Afin d’assurer cette proportionnalité, la cour infirmera le jugement déféré et, statuant à nouveau, liquidera cette astreinte à la somme de 1.000 euros.
Sur les dépens et l’article 700 du code de procédure civile :
Compte tenu de l’issue du litige, l’équité commande de laisser à chaque partie la charge de ses propres frais et dépens exposés tant en première instance qu’en cause d’appel.

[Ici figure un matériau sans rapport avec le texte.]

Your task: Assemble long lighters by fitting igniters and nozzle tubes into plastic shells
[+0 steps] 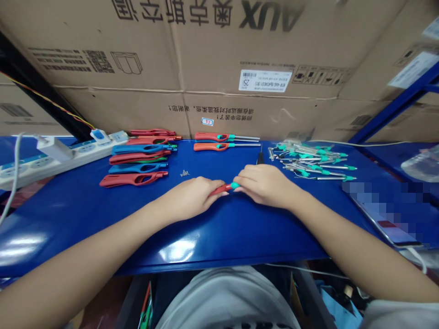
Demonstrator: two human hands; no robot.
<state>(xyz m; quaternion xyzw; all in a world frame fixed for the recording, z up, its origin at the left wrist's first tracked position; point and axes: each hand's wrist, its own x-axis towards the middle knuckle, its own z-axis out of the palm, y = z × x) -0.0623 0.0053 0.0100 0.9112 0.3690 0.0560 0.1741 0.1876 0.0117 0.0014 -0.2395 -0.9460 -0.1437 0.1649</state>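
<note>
My left hand [192,197] is closed around a red lighter handle [222,189], over the middle of the blue table. At the handle's right end sits a green lighter part [235,185], pinched by the fingers of my right hand [265,186]. Whatever else lies inside the right fist is hidden. Just beyond that hand is a dark screwdriver [260,158]. Several tiny screws [184,173] lie past my left hand. Two long-nosed lighters [211,147], orange and red with metal tubes, rest side by side at the back.
Red and blue lighter handles [128,179] are stacked at left, near a white power strip [87,150] with plugs and cables. At right are several green-tipped metal tubes with wires [318,160] and a phone [384,224]. Cardboard boxes [212,59] stand behind the table.
</note>
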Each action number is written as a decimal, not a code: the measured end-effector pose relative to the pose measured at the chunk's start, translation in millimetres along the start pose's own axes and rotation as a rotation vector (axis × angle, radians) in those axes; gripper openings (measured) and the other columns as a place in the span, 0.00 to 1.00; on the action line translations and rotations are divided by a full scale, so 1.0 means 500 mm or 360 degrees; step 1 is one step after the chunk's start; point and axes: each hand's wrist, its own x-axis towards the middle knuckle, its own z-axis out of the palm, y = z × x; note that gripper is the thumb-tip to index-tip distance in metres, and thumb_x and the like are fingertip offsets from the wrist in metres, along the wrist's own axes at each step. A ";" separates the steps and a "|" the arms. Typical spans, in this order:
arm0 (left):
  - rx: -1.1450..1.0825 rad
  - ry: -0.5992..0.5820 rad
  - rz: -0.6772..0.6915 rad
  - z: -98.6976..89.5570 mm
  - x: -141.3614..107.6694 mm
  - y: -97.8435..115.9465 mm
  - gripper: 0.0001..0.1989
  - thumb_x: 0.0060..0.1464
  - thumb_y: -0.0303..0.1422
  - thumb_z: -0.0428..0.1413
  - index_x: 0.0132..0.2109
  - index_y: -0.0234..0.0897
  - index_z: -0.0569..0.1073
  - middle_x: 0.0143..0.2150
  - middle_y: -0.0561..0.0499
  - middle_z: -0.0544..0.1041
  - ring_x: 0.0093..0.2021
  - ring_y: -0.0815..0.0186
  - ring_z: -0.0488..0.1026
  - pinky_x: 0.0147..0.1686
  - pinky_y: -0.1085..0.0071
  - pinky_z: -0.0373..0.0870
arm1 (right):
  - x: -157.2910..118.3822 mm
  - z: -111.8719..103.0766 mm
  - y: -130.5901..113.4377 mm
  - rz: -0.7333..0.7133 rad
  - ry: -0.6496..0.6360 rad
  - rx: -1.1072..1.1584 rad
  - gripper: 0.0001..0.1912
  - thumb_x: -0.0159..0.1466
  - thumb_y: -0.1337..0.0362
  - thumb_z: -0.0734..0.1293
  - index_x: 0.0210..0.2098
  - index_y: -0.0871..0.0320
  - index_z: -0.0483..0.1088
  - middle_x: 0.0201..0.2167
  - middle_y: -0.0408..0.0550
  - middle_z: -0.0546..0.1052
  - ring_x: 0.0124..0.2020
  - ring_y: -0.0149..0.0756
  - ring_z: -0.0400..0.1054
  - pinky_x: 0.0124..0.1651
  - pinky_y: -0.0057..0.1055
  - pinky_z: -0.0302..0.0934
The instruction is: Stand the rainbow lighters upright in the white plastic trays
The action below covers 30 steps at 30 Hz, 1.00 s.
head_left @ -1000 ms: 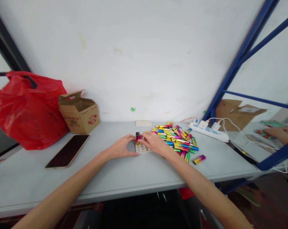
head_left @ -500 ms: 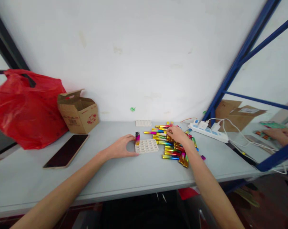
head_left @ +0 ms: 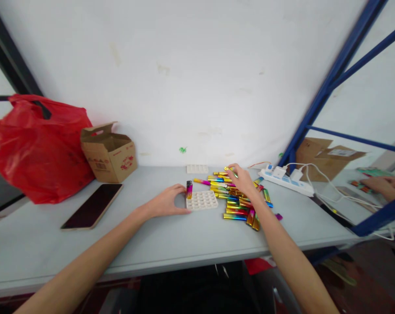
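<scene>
A white tray (head_left: 204, 200) with rows of round holes lies on the table. One purple and gold lighter (head_left: 189, 190) stands upright at its back left corner. My left hand (head_left: 168, 201) rests at the tray's left side, thumb and fingers apart around that edge. Over the back of a pile of shiny multicoloured lighters (head_left: 235, 205), my right hand (head_left: 241, 178) pinches a gold lighter (head_left: 230, 172) between thumb and fingers. Behind the first tray, a second white tray (head_left: 197, 168) lies near the wall.
A phone (head_left: 93, 206), an open cardboard box (head_left: 109, 155) and a red plastic bag (head_left: 40, 148) are at the left. On the right are a power strip (head_left: 287, 181) with cables, a blue frame (head_left: 318, 96) and another person's hands (head_left: 380, 185).
My right hand has lifted slightly from the pile, and a gold lighter now shows in its fingers. A purple-ended lighter at the pile's left has shifted a little left.
</scene>
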 end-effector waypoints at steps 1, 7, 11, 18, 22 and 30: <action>-0.0004 0.0006 0.0002 0.000 0.000 0.000 0.34 0.49 0.58 0.66 0.55 0.40 0.76 0.57 0.44 0.77 0.58 0.49 0.75 0.63 0.57 0.69 | 0.001 0.003 -0.009 -0.0015 0.0050 0.0128 0.15 0.73 0.53 0.63 0.51 0.54 0.74 0.41 0.50 0.82 0.44 0.44 0.75 0.52 0.39 0.64; 0.0018 -0.0022 -0.0013 -0.003 0.001 0.002 0.34 0.49 0.58 0.66 0.55 0.41 0.75 0.58 0.43 0.77 0.59 0.49 0.75 0.63 0.56 0.69 | -0.001 0.042 -0.050 0.0208 0.0086 0.0814 0.22 0.58 0.44 0.75 0.38 0.55 0.75 0.25 0.40 0.73 0.25 0.34 0.64 0.30 0.29 0.59; 0.0023 -0.0030 -0.0020 -0.002 0.001 0.001 0.34 0.49 0.58 0.66 0.55 0.40 0.75 0.58 0.42 0.77 0.59 0.49 0.75 0.63 0.56 0.69 | -0.006 0.061 -0.072 0.0358 -0.0089 0.1173 0.26 0.56 0.40 0.75 0.30 0.57 0.71 0.21 0.37 0.66 0.23 0.30 0.58 0.25 0.27 0.54; 0.0000 -0.0007 -0.0004 0.000 0.000 0.000 0.34 0.49 0.58 0.66 0.55 0.40 0.76 0.58 0.43 0.77 0.59 0.49 0.75 0.63 0.56 0.69 | -0.039 0.046 -0.141 0.0324 -0.0612 0.1820 0.26 0.62 0.38 0.72 0.35 0.56 0.69 0.31 0.44 0.77 0.33 0.35 0.72 0.37 0.33 0.70; 0.0015 -0.0016 -0.0028 0.000 0.000 0.000 0.35 0.48 0.58 0.66 0.55 0.40 0.76 0.60 0.42 0.77 0.60 0.48 0.75 0.64 0.56 0.68 | -0.050 0.053 -0.162 0.0245 -0.0710 0.1739 0.26 0.61 0.39 0.73 0.31 0.55 0.65 0.23 0.37 0.70 0.24 0.30 0.66 0.32 0.30 0.66; 0.0021 -0.0060 -0.0059 0.000 0.002 0.000 0.36 0.49 0.58 0.67 0.57 0.38 0.75 0.61 0.40 0.75 0.61 0.48 0.73 0.65 0.55 0.67 | -0.051 0.085 -0.171 0.0306 -0.0611 0.1534 0.29 0.61 0.34 0.69 0.32 0.52 0.60 0.22 0.33 0.57 0.18 0.25 0.47 0.21 0.25 0.41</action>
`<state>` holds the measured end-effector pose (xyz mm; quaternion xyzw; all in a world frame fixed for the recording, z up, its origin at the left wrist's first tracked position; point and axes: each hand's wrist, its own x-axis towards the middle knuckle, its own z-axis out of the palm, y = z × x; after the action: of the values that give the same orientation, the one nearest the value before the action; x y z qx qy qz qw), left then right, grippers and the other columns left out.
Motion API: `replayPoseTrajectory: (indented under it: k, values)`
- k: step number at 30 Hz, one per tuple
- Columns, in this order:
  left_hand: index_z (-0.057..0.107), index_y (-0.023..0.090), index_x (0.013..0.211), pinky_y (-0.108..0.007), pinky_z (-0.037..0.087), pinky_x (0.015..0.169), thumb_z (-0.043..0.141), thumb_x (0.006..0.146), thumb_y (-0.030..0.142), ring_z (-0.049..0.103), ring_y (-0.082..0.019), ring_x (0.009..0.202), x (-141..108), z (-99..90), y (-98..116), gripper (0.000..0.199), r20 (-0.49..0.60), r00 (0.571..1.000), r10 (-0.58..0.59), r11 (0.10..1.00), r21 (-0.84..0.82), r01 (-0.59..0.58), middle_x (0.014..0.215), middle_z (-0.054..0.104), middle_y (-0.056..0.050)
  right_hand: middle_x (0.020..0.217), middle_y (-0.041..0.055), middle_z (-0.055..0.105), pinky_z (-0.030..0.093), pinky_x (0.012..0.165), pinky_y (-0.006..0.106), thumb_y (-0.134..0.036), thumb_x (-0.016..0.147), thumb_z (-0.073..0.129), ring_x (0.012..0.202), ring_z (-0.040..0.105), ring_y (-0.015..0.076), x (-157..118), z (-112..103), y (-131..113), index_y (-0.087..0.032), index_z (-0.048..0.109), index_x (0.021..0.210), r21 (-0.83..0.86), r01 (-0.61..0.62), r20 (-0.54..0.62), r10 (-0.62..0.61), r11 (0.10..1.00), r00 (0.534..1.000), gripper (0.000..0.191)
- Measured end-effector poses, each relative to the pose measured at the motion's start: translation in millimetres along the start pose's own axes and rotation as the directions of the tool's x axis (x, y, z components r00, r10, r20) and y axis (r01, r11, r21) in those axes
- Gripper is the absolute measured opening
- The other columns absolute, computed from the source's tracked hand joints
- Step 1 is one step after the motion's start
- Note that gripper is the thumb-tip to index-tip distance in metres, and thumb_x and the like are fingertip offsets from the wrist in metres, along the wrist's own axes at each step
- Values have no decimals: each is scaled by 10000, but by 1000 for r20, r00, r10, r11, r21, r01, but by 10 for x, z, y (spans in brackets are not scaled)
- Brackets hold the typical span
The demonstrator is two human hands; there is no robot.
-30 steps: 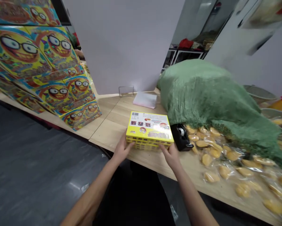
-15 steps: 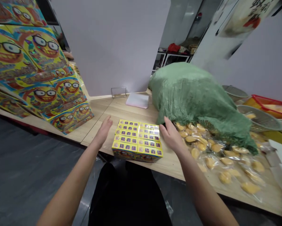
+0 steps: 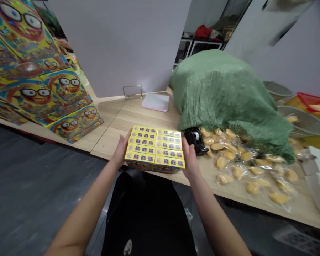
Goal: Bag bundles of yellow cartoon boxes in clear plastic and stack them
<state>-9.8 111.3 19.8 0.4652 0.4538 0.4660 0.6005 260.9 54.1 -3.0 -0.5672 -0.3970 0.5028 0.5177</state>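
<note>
A block of small yellow boxes, packed in two columns of several rows, sits at the table's front edge. My left hand presses against its left side, fingers along the edge. On the opposite side my right hand rests its palm and fingers on the block's right face. Together the two hands clasp the block between them; their fingertips are partly hidden behind it. Just beyond my right hand stands a black tape dispenser with a roll of tape in it.
Stacked boxes with cartoon faces stand at the left. A green sack spills several wrapped yellow pieces across the right side. Behind the block lie a stack of pale sheets and a wire stand, before a white panel.
Both hands have closed inward from beside the block onto its left and right sides. The tape dispenser, mostly hidden before, now shows. The camera view has shifted slightly.
</note>
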Motion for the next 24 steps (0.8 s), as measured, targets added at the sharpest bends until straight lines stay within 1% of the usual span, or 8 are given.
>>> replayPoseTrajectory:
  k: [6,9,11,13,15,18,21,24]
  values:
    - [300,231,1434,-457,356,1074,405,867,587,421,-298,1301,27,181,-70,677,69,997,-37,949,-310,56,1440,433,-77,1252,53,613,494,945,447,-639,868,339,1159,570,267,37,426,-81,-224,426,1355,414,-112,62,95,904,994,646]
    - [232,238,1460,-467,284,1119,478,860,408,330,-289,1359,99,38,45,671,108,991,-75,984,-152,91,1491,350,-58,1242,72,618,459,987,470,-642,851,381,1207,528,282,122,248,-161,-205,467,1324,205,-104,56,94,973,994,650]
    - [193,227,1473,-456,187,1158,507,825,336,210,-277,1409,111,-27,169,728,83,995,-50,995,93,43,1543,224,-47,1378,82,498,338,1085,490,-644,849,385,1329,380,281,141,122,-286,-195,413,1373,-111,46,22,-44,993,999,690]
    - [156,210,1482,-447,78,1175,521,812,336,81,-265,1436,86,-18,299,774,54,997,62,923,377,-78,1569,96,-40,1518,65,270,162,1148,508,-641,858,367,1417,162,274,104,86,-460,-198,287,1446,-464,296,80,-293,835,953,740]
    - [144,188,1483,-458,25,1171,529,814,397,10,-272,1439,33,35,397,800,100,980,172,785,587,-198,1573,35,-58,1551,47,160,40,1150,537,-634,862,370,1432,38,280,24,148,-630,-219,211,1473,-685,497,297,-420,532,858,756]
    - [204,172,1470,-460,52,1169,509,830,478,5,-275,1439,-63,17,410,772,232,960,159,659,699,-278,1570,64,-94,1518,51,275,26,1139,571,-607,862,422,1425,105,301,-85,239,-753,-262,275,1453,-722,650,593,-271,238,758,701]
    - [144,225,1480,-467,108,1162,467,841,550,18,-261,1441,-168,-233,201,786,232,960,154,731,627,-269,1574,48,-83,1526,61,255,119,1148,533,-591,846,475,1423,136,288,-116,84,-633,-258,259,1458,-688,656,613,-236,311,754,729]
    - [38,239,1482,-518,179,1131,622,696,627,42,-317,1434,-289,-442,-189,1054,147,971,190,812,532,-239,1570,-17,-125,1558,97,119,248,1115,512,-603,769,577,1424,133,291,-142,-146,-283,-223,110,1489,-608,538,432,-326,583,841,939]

Le jugement déféré sera réformé en ce sens.
PAR CES MOTIFS :
La cour,
Déclare recevable l’appel principal interjeté par Mme [AJ] [O], M. [NF] [O], Mme [S] [D] épouse [T], Mme [TG] [Y] épouse [F], M. [X] [JW], Mme [B] [O] épouse [N], Mme [J] [O], M. [ZZ] [O], M. [JA] [O], M. [HI] [O] et M. [VL] [O],
Déclare recevable l’appel incident formé par Mme [P] [IE],
Infirme le jugement querellé en tous ses chefs de jugement déférés à la cour,
Statuant à nouveau,
Déclare irrecevable la demande de liquidation d’astreinte formée à l’encontre de M. [NF] [O] et de Mme [S] [D] épouse [T],
Liquide l’astreinte assortissant l’obligation mise à la charge des consorts [O] par le jugement du 8 septembre 2016, rectifié le 8 novembre 2018, à la somme de 1.000 euros pour la période ayant couru du 10 mai 2019 au 7 février 2023,
Condamne Mme [AJ] [O], Mme [TG] [Y] épouse [F], M. [X] [JW], Mme [B] [O] épouse [N], Mme [J] [O], M. [ZZ] [O], M. [JA] [O], M. [HI] [O] et M. [VL] [O] à payer à Mme [IE] [P] la somme de 1.000 euros au titre de l’astreinte liquidée,
Dit que chaque partie conservera la charge de ses propres frais et dépens exposés tant en première instance qu’en cause d’appel.